À l’inverse, aux États-Unis où règne le système de la libre concurrence, nous voyons le législateur multiplier les réglementations du droit d’émission (p. 375, note 1).

Il semble donc en résumé que l’on n’ait que le choix entre ces deux systèmes :

ou le monopole avec pleine liberté d’émission ;

ou la libre concurrence avec réglementation de l’émission.

Donc de toute façon il faut sacrifier quelque chose de la liberté, et elle nous paraît avoir encore moins à souffrir du premier système que du second.

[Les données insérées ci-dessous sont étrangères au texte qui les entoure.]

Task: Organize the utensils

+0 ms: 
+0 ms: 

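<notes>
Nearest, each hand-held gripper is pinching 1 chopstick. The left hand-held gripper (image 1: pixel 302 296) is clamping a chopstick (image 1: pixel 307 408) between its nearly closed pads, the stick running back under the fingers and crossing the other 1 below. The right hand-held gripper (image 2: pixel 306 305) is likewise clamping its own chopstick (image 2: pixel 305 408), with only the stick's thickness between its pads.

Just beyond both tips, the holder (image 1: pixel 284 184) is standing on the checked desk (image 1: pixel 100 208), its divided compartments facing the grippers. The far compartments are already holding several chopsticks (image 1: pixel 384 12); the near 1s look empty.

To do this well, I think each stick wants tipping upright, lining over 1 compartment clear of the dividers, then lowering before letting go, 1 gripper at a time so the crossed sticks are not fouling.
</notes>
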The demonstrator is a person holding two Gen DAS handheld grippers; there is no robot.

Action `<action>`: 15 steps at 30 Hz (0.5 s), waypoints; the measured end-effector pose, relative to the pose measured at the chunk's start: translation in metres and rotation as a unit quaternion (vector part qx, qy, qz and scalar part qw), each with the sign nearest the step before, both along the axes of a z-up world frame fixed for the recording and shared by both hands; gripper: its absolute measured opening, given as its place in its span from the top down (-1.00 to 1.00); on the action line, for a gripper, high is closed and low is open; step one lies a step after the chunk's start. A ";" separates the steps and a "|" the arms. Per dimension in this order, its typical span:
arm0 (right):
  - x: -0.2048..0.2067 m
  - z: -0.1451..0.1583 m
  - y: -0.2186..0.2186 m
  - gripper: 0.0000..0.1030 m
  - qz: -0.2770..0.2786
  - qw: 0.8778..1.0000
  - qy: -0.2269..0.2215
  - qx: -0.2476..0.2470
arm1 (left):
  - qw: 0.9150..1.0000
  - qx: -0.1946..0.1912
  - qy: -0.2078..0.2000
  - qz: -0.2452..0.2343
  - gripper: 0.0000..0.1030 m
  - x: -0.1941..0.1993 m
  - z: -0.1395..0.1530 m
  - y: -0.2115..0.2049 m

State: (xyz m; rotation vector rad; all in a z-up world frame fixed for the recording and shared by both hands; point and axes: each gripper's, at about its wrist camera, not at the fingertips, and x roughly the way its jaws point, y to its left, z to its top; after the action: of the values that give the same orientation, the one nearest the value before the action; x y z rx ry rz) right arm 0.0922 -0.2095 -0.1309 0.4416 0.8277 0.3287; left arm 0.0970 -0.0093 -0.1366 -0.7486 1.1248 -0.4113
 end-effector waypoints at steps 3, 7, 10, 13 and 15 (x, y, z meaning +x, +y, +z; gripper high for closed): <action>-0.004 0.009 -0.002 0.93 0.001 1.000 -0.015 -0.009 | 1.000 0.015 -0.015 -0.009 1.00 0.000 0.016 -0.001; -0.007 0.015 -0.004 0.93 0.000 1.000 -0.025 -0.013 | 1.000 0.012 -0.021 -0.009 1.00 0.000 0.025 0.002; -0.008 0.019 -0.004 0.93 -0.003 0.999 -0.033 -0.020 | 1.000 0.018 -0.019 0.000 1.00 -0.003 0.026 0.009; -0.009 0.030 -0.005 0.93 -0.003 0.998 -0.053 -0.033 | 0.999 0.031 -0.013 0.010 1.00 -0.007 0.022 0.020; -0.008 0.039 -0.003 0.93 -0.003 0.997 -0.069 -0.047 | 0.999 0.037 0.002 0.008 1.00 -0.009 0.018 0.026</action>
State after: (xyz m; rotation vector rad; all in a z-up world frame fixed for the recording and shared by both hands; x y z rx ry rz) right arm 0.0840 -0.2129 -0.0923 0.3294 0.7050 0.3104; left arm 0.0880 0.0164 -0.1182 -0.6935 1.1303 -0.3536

  1. On a même vu à certaines époques le montant de l’encaisse dépasser la valeur des billets émis ! Et depuis quelques années, elle se maintient presque toujours à 10 % seulement-au-dessous, du chiffre de l’émission.
  2. Le maximum est de date récente il n’existait pas dans les statuts de la Banque et a été introduit par surprise, peut-on dire, dans la loi des finances de 1883 : il n’existait auparavant que pour le cas de cours forcé. Fixé à 3 milliards 1/2 en 1883, il a été élevé à 5 milliards en 1897.
    Cette limite est beaucoup trop élevée. Si elle devait jamais être atteinte, elle représenterait 4 ou 5 fois plus que le montant ordinaire de l’émission en Angleterre. Il est vrai que la France a besoin de beaucoup plus de monnaie de papier que l’Angleterre parce qu’elle emploie beaucoup moins le système des chèques et compensations (Voy. p. 279).